▶ What you are asked to do
Your answer must match the entries below word for word.

▶ Entries provided
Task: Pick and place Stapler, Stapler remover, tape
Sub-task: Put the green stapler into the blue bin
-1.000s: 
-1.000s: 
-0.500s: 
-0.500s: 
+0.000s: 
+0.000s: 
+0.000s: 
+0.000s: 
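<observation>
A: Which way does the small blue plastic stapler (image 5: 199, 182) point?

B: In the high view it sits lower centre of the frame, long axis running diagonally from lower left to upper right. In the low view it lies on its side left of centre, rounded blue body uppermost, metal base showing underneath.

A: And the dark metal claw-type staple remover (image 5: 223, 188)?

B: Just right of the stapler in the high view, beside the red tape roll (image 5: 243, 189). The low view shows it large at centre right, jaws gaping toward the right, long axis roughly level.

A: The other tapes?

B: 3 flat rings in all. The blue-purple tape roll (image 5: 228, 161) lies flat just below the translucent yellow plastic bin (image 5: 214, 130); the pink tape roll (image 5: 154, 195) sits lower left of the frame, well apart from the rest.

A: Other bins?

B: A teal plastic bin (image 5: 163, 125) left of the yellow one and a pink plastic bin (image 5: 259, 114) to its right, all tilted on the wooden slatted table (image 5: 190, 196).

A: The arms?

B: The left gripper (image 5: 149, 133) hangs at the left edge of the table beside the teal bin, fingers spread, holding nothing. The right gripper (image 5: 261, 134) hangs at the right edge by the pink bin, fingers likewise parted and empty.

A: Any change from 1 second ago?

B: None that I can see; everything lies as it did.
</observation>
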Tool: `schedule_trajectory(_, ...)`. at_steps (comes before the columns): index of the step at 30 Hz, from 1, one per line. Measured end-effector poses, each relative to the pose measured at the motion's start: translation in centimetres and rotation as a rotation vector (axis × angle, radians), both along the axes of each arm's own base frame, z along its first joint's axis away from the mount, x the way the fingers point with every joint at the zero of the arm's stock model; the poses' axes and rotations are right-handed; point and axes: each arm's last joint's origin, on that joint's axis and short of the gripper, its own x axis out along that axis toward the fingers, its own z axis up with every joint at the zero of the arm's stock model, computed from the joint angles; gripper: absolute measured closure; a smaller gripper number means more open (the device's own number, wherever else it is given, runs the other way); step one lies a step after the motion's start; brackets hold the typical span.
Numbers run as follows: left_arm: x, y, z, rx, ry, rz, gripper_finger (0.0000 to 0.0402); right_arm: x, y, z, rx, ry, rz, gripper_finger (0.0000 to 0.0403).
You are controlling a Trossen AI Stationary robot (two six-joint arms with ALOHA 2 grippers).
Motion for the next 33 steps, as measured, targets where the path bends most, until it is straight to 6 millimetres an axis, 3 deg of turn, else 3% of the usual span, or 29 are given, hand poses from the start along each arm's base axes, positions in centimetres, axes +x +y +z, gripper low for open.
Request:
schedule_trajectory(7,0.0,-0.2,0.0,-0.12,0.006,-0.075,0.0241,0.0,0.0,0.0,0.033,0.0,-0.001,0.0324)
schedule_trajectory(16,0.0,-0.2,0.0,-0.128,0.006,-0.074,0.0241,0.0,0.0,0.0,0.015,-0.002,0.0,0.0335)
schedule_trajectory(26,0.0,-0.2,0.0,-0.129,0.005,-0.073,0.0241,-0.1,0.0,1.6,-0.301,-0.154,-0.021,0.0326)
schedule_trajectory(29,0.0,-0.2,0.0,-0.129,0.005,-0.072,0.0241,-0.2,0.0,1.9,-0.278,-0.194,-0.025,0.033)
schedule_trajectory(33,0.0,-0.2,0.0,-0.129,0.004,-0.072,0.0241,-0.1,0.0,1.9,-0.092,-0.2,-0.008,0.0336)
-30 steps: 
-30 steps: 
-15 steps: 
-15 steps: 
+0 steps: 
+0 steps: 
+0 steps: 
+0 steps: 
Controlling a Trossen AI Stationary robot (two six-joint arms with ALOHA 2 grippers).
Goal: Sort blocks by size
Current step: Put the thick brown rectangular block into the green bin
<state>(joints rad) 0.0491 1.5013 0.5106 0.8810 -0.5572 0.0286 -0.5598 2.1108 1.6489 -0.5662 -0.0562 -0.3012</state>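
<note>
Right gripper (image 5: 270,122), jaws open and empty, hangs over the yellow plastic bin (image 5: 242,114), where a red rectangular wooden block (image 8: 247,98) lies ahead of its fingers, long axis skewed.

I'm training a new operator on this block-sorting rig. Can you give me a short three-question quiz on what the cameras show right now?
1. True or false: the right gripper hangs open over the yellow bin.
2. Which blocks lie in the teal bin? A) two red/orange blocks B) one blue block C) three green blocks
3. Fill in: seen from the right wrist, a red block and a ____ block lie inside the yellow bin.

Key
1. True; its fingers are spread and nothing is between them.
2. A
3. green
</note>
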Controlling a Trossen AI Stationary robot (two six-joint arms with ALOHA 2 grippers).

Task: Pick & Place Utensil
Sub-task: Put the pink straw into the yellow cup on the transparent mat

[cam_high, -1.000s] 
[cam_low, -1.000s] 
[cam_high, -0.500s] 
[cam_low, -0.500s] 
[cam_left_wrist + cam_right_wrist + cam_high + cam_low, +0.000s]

▶ Solved exercise
Task: Pick and place Stapler, Stapler remover, tape
Sub-task: Put the green stapler into the blue bin
-1.000s: 
-1.000s: 
-0.500s: 
-0.500s: 
+0.000s: 
+0.000s: 
+0.000s: 
+0.000s: 
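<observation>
A: Which way does the small blue plastic stapler (image 5: 199, 182) point?

B: In the high view it sits lower centre of the frame, long axis running diagonally from lower left to upper right. In the low view it lies on its side left of centre, rounded blue body uppermost, metal base showing underneath.

A: And the dark metal claw-type staple remover (image 5: 223, 188)?

B: Just right of the stapler in the high view, beside the red tape roll (image 5: 243, 189). The low view shows it large at centre right, jaws gaping toward the right, long axis roughly level.

A: The other tapes?

B: 3 flat rings in all. The blue-purple tape roll (image 5: 228, 161) lies flat just below the translucent yellow plastic bin (image 5: 214, 130); the pink tape roll (image 5: 154, 195) sits lower left of the frame, well apart from the rest.

A: Other bins?

B: A teal plastic bin (image 5: 163, 125) left of the yellow one and a pink plastic bin (image 5: 259, 114) to its right, all tilted on the wooden slatted table (image 5: 190, 196).

A: The arms?

B: The left gripper (image 5: 149, 133) hangs at the left edge of the table beside the teal bin, fingers spread, holding nothing. The right gripper (image 5: 261, 134) hangs at the right edge by the pink bin, fingers likewise parted and empty.

A: Any change from 1 second ago?

B: None that I can see; everything lies as it did.
</observation>
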Tool: `schedule_trajectory(_, ...)`. at_steps (comes before the columns): index of the step at 30 Hz, from 1, one per line. Measured end-effector poses, each relative to the pose measured at the motion's start: translation in centimetres and rotation as a rotation vector (axis × angle, radians), both along the axes of each arm's own base frame, z along its first joint's axis away from the mount, x the way the fingers point with every joint at the zero of the arm's stock model; the poses' axes and rotations are right-handed; point and axes: each arm's last joint's origin, on that joint's axis and short of the gripper, its own x axis out along that axis toward the fingers, its own z axis up with every joint at the zero of the arm's stock model, computed from the joint angles; gripper: absolute measured closure; a smaller gripper number means more open (the device's own number, wherever else it is given, runs the other way); step one lies a step after the motion's start; brackets hold the typical span.
Numbers run as follows: left_arm: x, y, z, rx, ry, rz, gripper_finger (0.0000 to 0.0402); right_arm: x, y, z, rx, ry, rz, gripper_finger (0.0000 to 0.0403).
You are controlling a Trossen AI Stationary robot (two six-joint arms with ALOHA 2 grippers).
Motion for the next 33 steps, as measured, targets where the path bends most, until it is straight to 6 millimetres an axis, 3 deg of turn, else 3% of the usual span, or 29 are given, hand poses from the start along each arm's base axes, positions in centimetres, axes +x +y +z, gripper low for open.
Request:
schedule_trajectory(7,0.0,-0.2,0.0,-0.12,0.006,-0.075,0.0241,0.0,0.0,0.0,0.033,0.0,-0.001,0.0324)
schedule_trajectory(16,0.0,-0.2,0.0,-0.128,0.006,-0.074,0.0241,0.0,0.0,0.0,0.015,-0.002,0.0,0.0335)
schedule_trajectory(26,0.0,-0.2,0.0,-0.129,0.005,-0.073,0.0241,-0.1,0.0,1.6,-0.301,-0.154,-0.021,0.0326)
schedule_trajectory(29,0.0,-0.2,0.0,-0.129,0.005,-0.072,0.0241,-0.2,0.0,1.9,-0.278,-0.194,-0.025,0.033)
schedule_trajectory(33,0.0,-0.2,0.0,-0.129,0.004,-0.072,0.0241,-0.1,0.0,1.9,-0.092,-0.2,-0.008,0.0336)
-30 steps: 
-30 steps: 
-15 steps: 
-15 steps: 
+0 steps: 
+0 steps: 
+0 steps: 
+0 steps: 
Controlling a Trossen AI Stationary robot (two six-joint arms with ALOHA 2 grippers).
Goal: Sort blocks by size
Current step: Put the thick brown rectangular block into the green bin
<state>(joints rad) 0.0491 1.5013 0.5106 0.8810 -0.5572 0.0286 -0.5598 2.1108 1.6489 -0.5662 -0.0562 -0.3012</state>
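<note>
Right gripper (image 5: 270,122), jaws open and empty, hangs over the yellow plastic bin (image 5: 242,114), where a red rectangular wooden block (image 8: 247,98) lies ahead of its fingers, long axis skewed.

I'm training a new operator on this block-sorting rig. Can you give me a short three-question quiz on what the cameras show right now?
1. True or false: the right gripper hangs open over the yellow bin.
2. Which blocks lie in the teal bin? A) two red/orange blocks B) one blue block C) three green blocks
3. Fill in: seen from the right wrist, a red block and a ____ block lie inside the yellow bin.

Key
1. True; its fingers are spread and nothing is between them.
2. A
3. green
</note>
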Controlling a Trossen AI Stationary robot (two six-joint arms with ALOHA 2 grippers).

Task: Pick & Place Utensil
Sub-task: Put the pink straw into the yellow cup on the transparent mat

[cam_high, -1.000s] 
[cam_low, -1.000s] 
[cam_high, -0.500s] 
[cam_low, -0.500s] 
[cam_left_wrist + cam_right_wrist + cam_high + cam_low, +0.000s]

That is the complete output for this exercise.